Il crut que ses organes essayèrent de s’enfuir tous en même temps par l’étroit canal de son gosier. Mais sa gorge se rétracta automatiquement comme un tuyau d’arrosage que l’on vide de son eau. Le sang reflua vers ses tempes et brouilla sa vue. Des étoiles tourbillonnaient à l’intérieur de son crâne.
La voix du capitaine dans l’interphone le ramena progressivement à lui :
« Largage réussi ! Nous voyageons actuellement dans le sixième couloir multidimensionnel en direction du système d’Antaria. Nous desservirons le spatio-port militaire avant de rejoindre Gala, notre destination finale. »
Le pictogramme de la ceinture clignota ; ils étaient autorisés à se lever.
Thésée se détacha spontanément et dégobilla la tête en avant.

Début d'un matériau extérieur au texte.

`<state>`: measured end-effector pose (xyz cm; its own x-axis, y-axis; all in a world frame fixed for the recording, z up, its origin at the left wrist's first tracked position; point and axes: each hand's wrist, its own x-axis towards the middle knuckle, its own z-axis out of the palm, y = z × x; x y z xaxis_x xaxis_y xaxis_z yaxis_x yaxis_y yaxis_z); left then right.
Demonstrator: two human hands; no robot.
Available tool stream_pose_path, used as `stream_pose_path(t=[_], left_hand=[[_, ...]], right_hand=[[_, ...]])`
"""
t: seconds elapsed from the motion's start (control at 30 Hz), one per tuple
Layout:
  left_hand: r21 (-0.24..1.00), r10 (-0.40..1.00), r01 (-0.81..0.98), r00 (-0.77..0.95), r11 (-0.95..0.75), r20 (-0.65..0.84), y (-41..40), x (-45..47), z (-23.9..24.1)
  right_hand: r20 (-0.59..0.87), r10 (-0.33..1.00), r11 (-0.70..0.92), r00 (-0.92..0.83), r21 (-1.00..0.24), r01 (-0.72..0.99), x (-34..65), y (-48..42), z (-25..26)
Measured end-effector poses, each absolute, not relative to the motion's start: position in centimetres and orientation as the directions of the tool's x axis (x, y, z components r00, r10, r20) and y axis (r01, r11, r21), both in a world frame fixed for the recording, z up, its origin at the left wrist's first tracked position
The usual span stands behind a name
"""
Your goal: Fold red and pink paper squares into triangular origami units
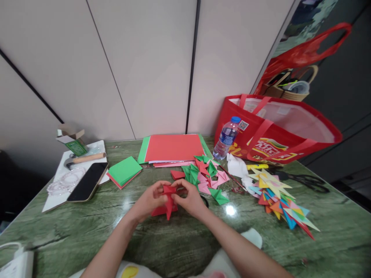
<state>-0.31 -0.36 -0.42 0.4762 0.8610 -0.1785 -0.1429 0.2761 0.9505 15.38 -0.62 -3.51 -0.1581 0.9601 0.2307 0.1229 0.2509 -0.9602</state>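
Note:
Between both hands is a red folded paper piece (169, 204), its pointed end hanging down toward me. My left hand (153, 199) pinches its left side with thumb and fingers. On the other side my right hand (188, 196) is closed on the paper's right edge, fingertips near the top. Some red paper shows below and behind the left thumb; whether it is one piece with the held paper I cannot tell. Just beyond the right hand lies a heap of folded green, red and pink paper pieces (191, 173).
Left are a stack of green and red paper squares (125, 171), a phone (88, 181), a hammer (87, 158) and a small box (72, 142). Coloured sheets (174, 148) lie behind. Right stand a water bottle (227, 138), a red bag (278, 131), scissors (307, 180) and multicoloured folded paper (284, 200).

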Motion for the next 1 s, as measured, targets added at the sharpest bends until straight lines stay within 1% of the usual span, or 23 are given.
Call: stream_pose_path(t=[0.1, 0.17, 0.23, 0.3, 0.47, 0.6, 0.73, 0.83, 1.0], left_hand=[[0.944, 0.881, -0.155, 0.427, 0.292, -0.203, -0.4, -0.2, -0.3], [0.915, 0.885, -0.214, 0.401, 0.342, -0.237, -0.3, -0.2, -0.2], [0.883, 0.871, -0.275, 0.427, 0.381, -0.243, -0.3, -0.2, -0.1], [0.873, 0.859, -0.296, 0.46, 0.387, -0.225, -0.3, -0.2, -0.1], [0.909, 0.86, -0.232, 0.464, 0.347, -0.21, -0.7, -0.1, -0.2], [0.95, 0.872, -0.141, 0.451, 0.279, -0.189, -0.8, 0.1, -0.2], [0.991, 0.928, -0.024, 0.353, 0.132, -0.115, -0.5, 0.2, -0.4], [0.998, 0.954, 0.042, 0.295, 0.044, -0.054, -0.3, 0.1, -0.5], [0.994, 0.961, 0.102, 0.269, 0.038, -0.064, -0.2, -0.2, -0.3]], right_hand=[[0.227, 0.958, 0.243, -0.177, -0.967, 0.074, 15.5, -0.6, -3.3], [0.245, 0.948, 0.259, -0.204, -0.965, 0.046, 15.5, -0.6, -3.1], [0.276, 0.933, 0.291, -0.23, -0.956, 0.032, 15.6, -0.7, -2.9], [0.31, 0.916, 0.325, -0.253, -0.946, 0.016, 15.7, -0.8, -2.7], [0.371, 0.898, 0.375, -0.235, -0.926, -0.03, 15.8, -0.8, -2.5], [0.372, 0.901, 0.372, -0.223, -0.927, -0.047, 15.8, -0.7, -2.7], [0.343, 0.915, 0.331, -0.212, -0.939, -0.091, 15.9, -0.4, -3.0], [0.288, 0.931, 0.269, -0.223, -0.957, -0.112, 15.9, -0.2, -3.2], [0.131, 0.967, 0.079, -0.219, -0.97, -0.23, 15.8, 0.0, -3.6]])
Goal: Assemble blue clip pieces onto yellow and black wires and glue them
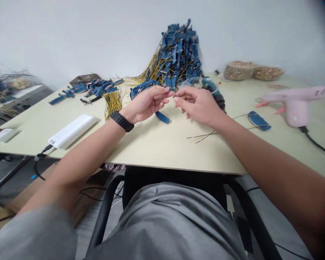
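Note:
My left hand [148, 103], with a black band on its wrist, is over the table with its thumb and index finger brought together. The fingertips of my right hand [197, 104] meet them in a pinch. Whatever lies between the fingertips is too small to make out. Just below my left fingers is a curved blue piece [162, 117]. Thin dark and yellow wires [202, 136] lie under my right forearm. To the right rests another blue piece [259, 121] with wires on it.
A tall heap of blue pieces [178, 54] with yellow wires stands at the back. Cut yellow wires [113, 104], pliers [89, 101] and a white power strip [72, 130] lie left. A pink glue gun [298, 104] and bags of small brown pieces [239, 70] are right.

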Action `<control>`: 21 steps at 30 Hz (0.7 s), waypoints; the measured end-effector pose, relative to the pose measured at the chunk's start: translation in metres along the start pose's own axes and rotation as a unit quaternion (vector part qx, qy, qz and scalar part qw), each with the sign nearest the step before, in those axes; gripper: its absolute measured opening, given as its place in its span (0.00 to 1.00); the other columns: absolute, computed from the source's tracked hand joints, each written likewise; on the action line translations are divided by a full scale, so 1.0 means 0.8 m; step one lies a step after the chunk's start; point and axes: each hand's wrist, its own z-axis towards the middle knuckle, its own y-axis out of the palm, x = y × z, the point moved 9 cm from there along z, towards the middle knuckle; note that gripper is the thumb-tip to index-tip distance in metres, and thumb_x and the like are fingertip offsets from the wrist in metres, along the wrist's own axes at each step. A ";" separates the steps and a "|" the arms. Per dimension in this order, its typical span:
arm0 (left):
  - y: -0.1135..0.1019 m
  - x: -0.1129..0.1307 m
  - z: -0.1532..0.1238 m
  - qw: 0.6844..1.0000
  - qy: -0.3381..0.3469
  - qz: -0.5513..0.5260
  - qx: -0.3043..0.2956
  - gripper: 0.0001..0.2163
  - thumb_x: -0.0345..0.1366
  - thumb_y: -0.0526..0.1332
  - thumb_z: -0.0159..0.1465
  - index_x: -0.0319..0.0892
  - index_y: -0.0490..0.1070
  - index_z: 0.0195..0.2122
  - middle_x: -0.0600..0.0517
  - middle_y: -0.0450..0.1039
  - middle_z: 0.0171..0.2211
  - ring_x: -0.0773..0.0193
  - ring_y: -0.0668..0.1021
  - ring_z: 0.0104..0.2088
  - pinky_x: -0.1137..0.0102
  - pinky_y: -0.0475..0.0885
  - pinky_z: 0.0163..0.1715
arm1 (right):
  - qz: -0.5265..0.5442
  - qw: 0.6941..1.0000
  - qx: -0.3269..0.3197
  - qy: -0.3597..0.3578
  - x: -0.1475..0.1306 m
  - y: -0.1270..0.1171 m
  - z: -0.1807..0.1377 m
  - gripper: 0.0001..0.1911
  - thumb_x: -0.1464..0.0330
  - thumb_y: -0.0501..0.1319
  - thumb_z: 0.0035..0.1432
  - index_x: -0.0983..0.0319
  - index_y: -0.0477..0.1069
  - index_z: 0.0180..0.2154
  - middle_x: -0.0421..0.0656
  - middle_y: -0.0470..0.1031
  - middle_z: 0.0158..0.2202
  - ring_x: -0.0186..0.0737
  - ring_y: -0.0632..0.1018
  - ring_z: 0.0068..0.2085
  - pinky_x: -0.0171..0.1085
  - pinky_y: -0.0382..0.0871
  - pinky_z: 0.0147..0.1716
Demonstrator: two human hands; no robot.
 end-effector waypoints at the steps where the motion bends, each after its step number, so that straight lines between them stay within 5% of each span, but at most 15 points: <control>1: 0.005 -0.008 -0.001 1.000 -0.005 0.004 -0.012 0.18 0.26 0.71 0.89 0.40 0.82 0.37 0.53 0.89 0.35 0.76 0.84 0.29 0.82 0.79 0.32 | 0.016 1.000 -0.007 0.013 0.003 0.004 0.001 0.09 0.57 0.77 0.81 0.55 0.86 0.49 0.47 0.90 0.45 0.47 0.84 0.37 0.44 0.80 0.34; 8: 0.001 -0.025 0.009 0.998 0.024 0.037 -0.035 0.13 0.30 0.83 0.82 0.40 0.87 0.38 0.57 0.83 0.34 0.76 0.82 0.30 0.82 0.79 0.35 | 0.047 0.998 -0.020 0.046 0.012 0.007 0.005 0.10 0.59 0.77 0.83 0.55 0.83 0.46 0.45 0.89 0.43 0.42 0.82 0.34 0.40 0.77 0.29; 14: 0.003 -0.016 0.007 0.984 0.107 0.132 -0.049 0.19 0.39 0.84 0.80 0.42 0.84 0.32 0.53 0.83 0.33 0.72 0.78 0.30 0.75 0.76 0.35 | 0.019 1.000 -0.005 0.002 -0.005 -0.002 0.003 0.18 0.59 0.74 0.86 0.55 0.80 0.39 0.44 0.87 0.40 0.41 0.82 0.36 0.41 0.77 0.35; 18: 0.001 0.031 -0.011 0.892 0.276 0.358 0.007 0.35 0.55 0.85 0.79 0.48 0.68 0.23 0.53 0.69 0.23 0.60 0.76 0.32 0.63 0.71 0.35 | 0.000 1.000 0.001 -0.017 -0.016 -0.007 0.000 0.24 0.55 0.75 0.87 0.56 0.79 0.35 0.44 0.84 0.35 0.41 0.80 0.35 0.41 0.74 0.35; 21: 0.005 0.061 -0.018 0.794 0.375 0.478 0.019 0.26 0.53 0.91 0.71 0.51 0.77 0.32 0.50 0.79 0.31 0.48 0.83 0.49 0.56 0.78 0.53 | 0.016 1.000 -0.009 -0.015 -0.019 -0.007 0.000 0.26 0.53 0.77 0.86 0.56 0.78 0.33 0.43 0.82 0.32 0.41 0.78 0.33 0.41 0.72 0.33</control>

Une poubelle venait de s’ouvrir entre ses pieds.
Il s’essuya la bouche d’un revers de manche.
De son côté, Aaron n’était pas plus fier ; pâle comme un cadavre. Le décollage lui restait en travers de la gorge ; il tira sur son t-shirt pour s’aérer les poumons.
— Tenez, j’ai des mouchoirs, proposa gentiment Fanny en partageant ses kleenex mentholés.
Ils mirent du temps à retrouver tous leurs sens.
— Un peu déçu du paysage, dit le prénommé Samuel en regardant derrière le hublot.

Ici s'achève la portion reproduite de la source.